_WHAT YOU ARE ASKED TO DO:_
A verbatim copy of the listing is the expected output.

_SUPPLIED DATA:_
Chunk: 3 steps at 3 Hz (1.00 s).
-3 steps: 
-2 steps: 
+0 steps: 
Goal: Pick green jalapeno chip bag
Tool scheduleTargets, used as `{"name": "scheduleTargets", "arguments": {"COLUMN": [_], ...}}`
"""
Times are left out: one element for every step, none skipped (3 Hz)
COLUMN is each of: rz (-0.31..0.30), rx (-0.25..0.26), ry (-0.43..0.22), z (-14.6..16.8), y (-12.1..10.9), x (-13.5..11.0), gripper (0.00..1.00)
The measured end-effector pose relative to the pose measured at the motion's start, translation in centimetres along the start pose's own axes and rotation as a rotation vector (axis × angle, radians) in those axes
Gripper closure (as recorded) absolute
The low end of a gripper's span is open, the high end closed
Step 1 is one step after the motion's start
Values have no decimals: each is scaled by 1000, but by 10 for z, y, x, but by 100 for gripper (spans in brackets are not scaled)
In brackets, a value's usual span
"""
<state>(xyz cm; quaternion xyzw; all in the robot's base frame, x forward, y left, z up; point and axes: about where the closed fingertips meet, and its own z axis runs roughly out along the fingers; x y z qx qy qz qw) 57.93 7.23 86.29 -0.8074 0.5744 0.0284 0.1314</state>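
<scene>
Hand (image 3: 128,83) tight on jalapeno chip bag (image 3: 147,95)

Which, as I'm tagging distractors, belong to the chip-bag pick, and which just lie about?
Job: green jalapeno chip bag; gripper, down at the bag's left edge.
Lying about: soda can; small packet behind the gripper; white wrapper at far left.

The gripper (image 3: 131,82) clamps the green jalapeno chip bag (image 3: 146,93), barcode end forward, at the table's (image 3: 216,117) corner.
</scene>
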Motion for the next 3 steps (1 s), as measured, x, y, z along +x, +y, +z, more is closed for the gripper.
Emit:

_WRITTEN ANSWER:_
Chunk: 3 steps at 3 Hz (1.00 s).
-3 steps: 
-2 steps: 
+0 steps: 
Goal: Pick green jalapeno chip bag
Tool scheduleTargets, used as `{"name": "scheduleTargets", "arguments": {"COLUMN": [_], ...}}`
"""
Times are left out: one element for every step, none skipped (3 Hz)
COLUMN is each of: rz (-0.31..0.30), rx (-0.25..0.26), ry (-0.43..0.22), z (-14.6..16.8), y (-12.1..10.9), x (-13.5..11.0), gripper (0.00..1.00)
The measured end-effector pose relative to the pose measured at the motion's start, translation in centimetres along the start pose's own axes and rotation as a rotation vector (axis × angle, radians) in those axes
Gripper closure (as recorded) absolute
The low end of a gripper's span is open, the high end closed
Step 1 is one step after the motion's start
Values have no decimals: each is scaled by 1000, but by 10 for z, y, x, but by 100 for gripper (spans in brackets are not scaled)
In brackets, a value's usual span
"""
<state>(xyz cm; quaternion xyzw; all in the robot's base frame, x forward, y left, z up; point and axes: about where the closed fingertips meet, and its own z axis runs roughly out along the fingers; x y z qx qy qz qw) 57.93 7.23 86.29 -0.8074 0.5744 0.0284 0.1314</state>
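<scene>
Hand (image 3: 128,83) tight on jalapeno chip bag (image 3: 147,95)

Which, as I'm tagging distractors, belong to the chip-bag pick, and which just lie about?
Job: green jalapeno chip bag; gripper, down at the bag's left edge.
Lying about: soda can; small packet behind the gripper; white wrapper at far left.

The gripper (image 3: 131,82) clamps the green jalapeno chip bag (image 3: 146,93), barcode end forward, at the table's (image 3: 216,117) corner.
</scene>
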Motion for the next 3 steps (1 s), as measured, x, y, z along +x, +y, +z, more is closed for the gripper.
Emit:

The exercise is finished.